UNPUBLISHED
UNITED STATES COURT OF APPEALS
FOR THE FOURTH CIRCUIT
No. 09-7274
CLARENCE SMALL,
Petitioner – Appellant,
v.
MCKITHER BODISON,
Respondent – Appellee.
Appeal from the United States District Court for the District of
South Carolina, at Columbia. Henry F. Floyd, District Judge.
(3:08-cv-02828-HFF)
Submitted: December 15, 2009 Decided: December 18, 2009
Before MICHAEL and DUNCAN, Circuit Judges, and HAMILTON, Senior
Circuit Judge.
Dismissed by unpublished per curiam opinion.
Clarence Small, Appellant Pro Se. Alphonso Simon, Jr., OFFICE
OF THE ATTORNEY GENERAL OF SOUTH CAROLINA, Columbia, South
Carolina, for Appellee.
Unpublished opinions are not binding precedent in this circuit.
PER CURIAM:
Clarence Small seeks to appeal the district court’s
order accepting the recommendation of the magistrate judge and
denying relief on his 28 U.S.C. § 2254 (2006) petition. The
order is not appealable unless a circuit justice or judge issues
a certificate of appealability. See 28 U.S.C. § 2253(c)(1)
(2006). A certificate of appealability will not issue absent “a
substantial showing of the denial of a constitutional right.”

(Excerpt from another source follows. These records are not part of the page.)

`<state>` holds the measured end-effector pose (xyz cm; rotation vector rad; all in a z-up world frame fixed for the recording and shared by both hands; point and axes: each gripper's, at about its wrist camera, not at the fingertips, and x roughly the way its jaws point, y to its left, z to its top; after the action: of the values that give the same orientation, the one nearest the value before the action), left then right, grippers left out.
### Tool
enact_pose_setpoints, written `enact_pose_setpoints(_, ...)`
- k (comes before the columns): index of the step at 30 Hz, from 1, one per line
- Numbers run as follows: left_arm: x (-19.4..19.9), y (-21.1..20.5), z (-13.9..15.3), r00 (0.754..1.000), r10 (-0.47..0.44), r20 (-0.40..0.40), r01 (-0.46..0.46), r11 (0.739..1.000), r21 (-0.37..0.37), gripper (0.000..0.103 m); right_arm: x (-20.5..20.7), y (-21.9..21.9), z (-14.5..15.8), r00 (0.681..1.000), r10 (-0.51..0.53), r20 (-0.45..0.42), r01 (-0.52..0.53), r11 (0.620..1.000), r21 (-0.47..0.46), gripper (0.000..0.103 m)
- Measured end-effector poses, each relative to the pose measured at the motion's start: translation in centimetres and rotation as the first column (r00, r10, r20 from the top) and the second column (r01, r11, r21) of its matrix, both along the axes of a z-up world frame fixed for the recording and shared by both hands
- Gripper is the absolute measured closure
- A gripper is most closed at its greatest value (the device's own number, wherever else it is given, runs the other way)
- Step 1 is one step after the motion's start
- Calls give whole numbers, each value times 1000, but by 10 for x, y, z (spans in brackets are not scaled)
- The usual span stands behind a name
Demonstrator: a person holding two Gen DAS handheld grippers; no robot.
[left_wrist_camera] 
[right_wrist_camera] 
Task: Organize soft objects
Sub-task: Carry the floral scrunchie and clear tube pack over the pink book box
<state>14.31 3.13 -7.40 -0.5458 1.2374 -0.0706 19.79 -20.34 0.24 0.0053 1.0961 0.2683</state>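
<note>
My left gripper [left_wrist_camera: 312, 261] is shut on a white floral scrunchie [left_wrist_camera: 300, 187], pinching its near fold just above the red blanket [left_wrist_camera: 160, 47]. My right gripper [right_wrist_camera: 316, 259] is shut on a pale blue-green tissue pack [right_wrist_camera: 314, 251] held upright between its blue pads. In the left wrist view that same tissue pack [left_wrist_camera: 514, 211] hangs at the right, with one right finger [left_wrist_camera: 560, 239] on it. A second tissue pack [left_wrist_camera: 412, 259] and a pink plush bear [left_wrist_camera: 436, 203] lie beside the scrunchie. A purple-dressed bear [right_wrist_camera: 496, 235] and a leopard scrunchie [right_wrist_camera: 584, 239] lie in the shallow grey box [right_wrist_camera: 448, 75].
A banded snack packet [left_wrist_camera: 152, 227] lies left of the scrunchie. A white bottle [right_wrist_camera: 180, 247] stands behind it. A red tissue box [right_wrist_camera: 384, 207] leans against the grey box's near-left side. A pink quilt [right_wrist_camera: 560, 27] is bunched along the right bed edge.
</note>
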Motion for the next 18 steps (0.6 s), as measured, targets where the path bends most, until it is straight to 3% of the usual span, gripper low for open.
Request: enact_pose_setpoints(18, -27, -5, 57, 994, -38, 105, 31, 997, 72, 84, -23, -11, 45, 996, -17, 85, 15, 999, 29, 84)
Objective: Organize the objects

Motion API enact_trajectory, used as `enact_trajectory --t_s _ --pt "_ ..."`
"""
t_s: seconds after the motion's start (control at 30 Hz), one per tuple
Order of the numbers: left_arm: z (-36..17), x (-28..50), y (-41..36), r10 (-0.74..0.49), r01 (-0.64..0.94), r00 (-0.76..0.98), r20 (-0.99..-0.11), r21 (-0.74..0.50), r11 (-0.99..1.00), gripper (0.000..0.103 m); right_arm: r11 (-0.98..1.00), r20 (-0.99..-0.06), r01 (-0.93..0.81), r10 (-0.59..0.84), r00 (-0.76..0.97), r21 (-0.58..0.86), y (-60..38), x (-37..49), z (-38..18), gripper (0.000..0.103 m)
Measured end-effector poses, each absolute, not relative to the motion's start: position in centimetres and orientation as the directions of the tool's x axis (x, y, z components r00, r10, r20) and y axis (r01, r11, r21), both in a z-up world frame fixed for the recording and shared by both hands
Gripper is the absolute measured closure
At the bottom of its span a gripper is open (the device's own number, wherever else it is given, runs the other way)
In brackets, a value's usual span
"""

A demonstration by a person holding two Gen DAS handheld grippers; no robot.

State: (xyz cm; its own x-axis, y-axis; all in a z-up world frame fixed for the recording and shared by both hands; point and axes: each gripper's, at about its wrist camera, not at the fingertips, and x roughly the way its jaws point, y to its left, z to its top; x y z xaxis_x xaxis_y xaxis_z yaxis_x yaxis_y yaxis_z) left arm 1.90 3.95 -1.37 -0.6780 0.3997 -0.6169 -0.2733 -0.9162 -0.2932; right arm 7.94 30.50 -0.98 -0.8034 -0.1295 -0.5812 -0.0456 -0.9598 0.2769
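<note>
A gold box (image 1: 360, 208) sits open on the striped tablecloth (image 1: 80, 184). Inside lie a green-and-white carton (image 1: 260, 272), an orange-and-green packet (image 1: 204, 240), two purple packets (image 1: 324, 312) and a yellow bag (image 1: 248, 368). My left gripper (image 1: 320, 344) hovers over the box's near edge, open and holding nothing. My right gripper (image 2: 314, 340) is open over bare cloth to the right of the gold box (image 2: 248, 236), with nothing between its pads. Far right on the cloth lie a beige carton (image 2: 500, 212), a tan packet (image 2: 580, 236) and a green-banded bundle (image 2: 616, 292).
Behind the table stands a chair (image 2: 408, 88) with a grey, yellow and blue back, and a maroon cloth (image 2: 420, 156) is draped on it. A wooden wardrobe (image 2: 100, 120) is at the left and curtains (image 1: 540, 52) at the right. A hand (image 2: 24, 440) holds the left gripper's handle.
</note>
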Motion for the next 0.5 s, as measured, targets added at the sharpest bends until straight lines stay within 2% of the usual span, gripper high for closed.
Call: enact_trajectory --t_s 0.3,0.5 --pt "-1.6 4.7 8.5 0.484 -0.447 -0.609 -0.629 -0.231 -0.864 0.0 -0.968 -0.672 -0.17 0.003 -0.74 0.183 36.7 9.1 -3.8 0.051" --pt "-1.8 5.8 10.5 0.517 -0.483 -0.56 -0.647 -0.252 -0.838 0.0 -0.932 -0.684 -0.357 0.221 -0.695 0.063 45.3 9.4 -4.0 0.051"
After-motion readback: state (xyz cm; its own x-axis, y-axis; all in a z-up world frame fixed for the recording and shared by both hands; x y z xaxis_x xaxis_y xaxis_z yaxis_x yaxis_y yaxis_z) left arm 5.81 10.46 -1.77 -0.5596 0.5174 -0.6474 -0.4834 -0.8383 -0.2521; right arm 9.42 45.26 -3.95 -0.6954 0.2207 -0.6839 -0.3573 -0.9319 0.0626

28 U.S.C. § 2253(c)(2) (2006). A prisoner satisfies this
standard by demonstrating that reasonable jurists would find
that any assessment of the constitutional claims by the district
court is debatable or wrong and that any dispositive procedural
ruling by the district court is likewise debatable. See Miller-
El v. Cockrell, 537 U.S. 322, 336-38 (2003); Slack v. McDaniel,
529 U.S. 473, 484 (2000); Rose v. Lee, 252 F.3d 676, 683-84 (4th
Cir. 2001). We have independently reviewed the record and
conclude that Small has not made the requisite showing.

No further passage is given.